The following conclusions are drawn in relation to present study findings:
Male and Female decayed teeth status are almost same. Burger / sandwich and ice-cream are the most caries causing food than the others. Total population is divided into two different groups: 6 – 9 years of age and 10 – 13 years of age. Between the two groups, the first one is more vulnerable to caries. While the age increases, the missing rate of permanent teeth gradually increases. On the other hand, it is just opposite about the deciduous teeth. Operative type of dentistry (filling) is done more in the deciduous teeth of the (6 – 9) years of age. The children who are brushing during the night are less vulnerable to caries. But, the ideal timing is “During Morning & Night”. It is not so much effective among the selected population. So, either the information given by the guardians is not absolutely correct or the children are using a wrong method of tooth-brushing.

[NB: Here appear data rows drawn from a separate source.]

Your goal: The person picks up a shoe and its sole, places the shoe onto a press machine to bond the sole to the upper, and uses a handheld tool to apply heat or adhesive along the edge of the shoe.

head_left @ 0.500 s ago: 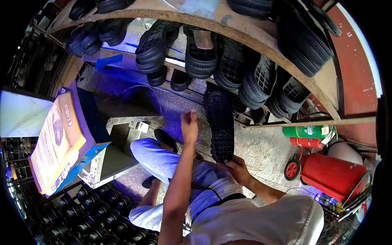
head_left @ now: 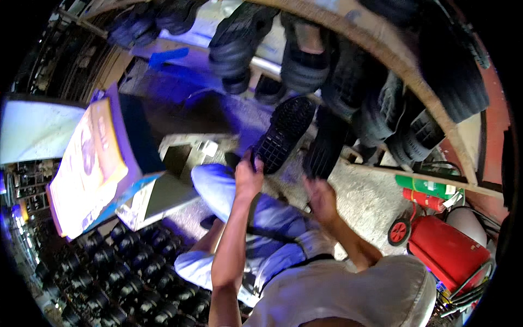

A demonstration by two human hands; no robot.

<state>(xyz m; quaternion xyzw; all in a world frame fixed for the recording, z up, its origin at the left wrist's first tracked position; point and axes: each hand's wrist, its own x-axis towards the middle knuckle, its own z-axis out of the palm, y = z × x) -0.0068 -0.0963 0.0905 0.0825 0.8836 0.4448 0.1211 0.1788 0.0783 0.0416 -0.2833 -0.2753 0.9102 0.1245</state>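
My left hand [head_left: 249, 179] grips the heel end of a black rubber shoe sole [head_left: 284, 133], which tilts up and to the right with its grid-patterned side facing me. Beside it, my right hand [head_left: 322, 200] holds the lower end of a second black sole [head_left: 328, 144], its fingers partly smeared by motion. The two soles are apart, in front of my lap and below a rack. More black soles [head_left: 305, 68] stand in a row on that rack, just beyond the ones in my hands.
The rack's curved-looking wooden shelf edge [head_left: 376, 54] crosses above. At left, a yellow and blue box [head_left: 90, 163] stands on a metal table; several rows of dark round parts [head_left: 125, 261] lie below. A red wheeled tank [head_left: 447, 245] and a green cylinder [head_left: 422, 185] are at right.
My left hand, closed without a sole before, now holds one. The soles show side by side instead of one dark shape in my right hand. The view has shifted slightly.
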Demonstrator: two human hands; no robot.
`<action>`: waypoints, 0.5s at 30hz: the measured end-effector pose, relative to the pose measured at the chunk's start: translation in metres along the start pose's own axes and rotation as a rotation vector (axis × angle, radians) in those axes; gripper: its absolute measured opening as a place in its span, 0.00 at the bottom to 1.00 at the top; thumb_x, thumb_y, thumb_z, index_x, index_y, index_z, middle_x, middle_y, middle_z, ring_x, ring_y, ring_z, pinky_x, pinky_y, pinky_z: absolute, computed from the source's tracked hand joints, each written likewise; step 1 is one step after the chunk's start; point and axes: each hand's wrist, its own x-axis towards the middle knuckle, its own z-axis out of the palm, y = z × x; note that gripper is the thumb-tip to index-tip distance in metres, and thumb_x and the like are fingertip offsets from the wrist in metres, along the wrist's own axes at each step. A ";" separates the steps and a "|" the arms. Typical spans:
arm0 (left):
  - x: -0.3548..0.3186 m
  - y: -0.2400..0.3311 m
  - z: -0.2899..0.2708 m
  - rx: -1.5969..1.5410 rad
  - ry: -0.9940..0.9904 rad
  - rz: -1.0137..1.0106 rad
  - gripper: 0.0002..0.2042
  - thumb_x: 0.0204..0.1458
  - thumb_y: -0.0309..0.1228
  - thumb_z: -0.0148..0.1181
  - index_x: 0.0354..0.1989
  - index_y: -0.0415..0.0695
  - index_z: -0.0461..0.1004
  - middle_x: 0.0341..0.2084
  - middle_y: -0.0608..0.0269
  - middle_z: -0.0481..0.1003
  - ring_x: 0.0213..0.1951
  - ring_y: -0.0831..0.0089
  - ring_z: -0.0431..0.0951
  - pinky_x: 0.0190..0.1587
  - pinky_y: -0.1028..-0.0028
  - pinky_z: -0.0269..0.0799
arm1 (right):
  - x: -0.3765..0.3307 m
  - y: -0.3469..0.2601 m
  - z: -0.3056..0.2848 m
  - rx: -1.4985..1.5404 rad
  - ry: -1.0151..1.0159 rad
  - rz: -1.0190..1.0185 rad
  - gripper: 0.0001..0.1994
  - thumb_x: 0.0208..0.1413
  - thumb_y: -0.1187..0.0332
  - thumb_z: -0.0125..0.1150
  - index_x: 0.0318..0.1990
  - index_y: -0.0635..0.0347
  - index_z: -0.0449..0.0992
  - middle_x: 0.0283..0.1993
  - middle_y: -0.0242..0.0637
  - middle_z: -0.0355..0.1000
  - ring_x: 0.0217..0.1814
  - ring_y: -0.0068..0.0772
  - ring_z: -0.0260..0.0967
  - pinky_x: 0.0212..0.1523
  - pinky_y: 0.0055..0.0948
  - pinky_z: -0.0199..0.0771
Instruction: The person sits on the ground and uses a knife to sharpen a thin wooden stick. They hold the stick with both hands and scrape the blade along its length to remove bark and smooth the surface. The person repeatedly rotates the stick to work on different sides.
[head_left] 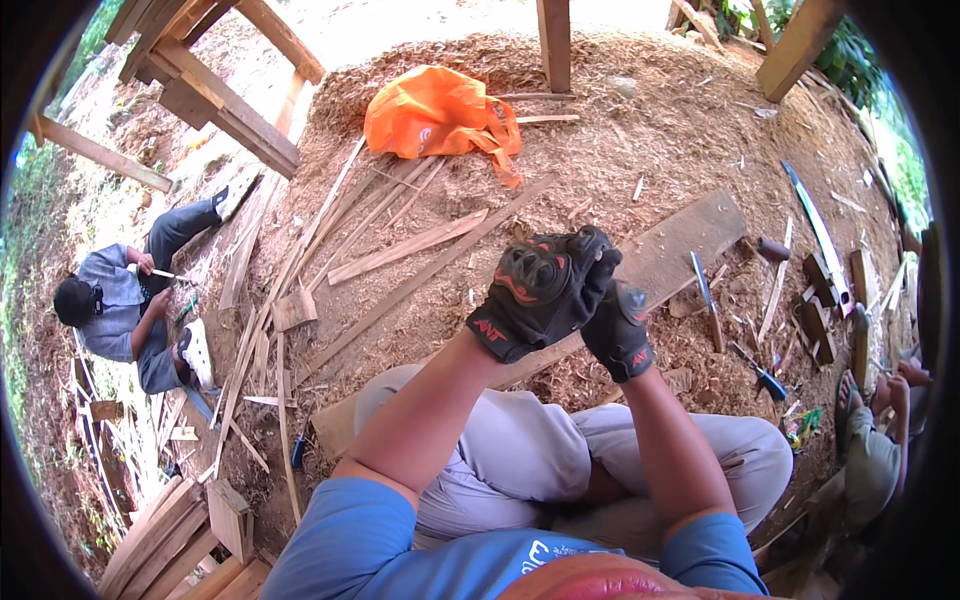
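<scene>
My left hand (540,290) and my right hand (617,332) both wear black work gloves with red markings. They meet in front of me above a long wooden board (700,232). The left hand's fingers are closed at the upper part of the right hand, whose fingers are bent too and partly covered. Whatever lies between them, if anything, is hidden by the gloves. The board runs slantwise under both hands, from beside my crossed legs (510,440) up toward the far right.
An orange bag (425,108) lies ahead on wood shavings. Thin strips of wood (405,248) spread to the left. A handsaw (818,228), a narrow blade tool (706,300) and a blue-handled tool (769,382) lie right. One person (115,300) sits left, another (875,450) right.
</scene>
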 end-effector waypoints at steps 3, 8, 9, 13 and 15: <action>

- Due to time and resource constraints only 266 data were collected.
- The study was limited in a selected urban area of Bangladesh, therefore the result cannot be generalized to all over the country.
1. Children are extremely fond of Ice-cream / burger and sandwich / chocolate and chewing gum/ cold drinks. So, after taking such foods, the parents must wipe out the food particles from the tooth surfaces by tooth-brushing. Parents should be informed about this phenomenon.
2. Extra pre-caution should be taken for the children of (6 – 9) years of ages.
3. Brushing technique & time is the most important factor for proper tooth-brushing. Proper brushing technique is enough for caries prevention.
4. Brushing must be done two times a day. Not more than or not less than that. If, any person wants to do it single time in a day – it should be done at night before going to sleep.
5. Country wise awareness should be performed among the parents, guardians & teachers.
6. Caries prevention methods, proper brushing technique & list of carious foods can be added in the text books. School teacher counseling may be a good option.
7. Another way is the utilization of mass media (televisions / radio / advertisements etc).
8. This study has been conducted with limited time and resource therefore highly recommended for further study.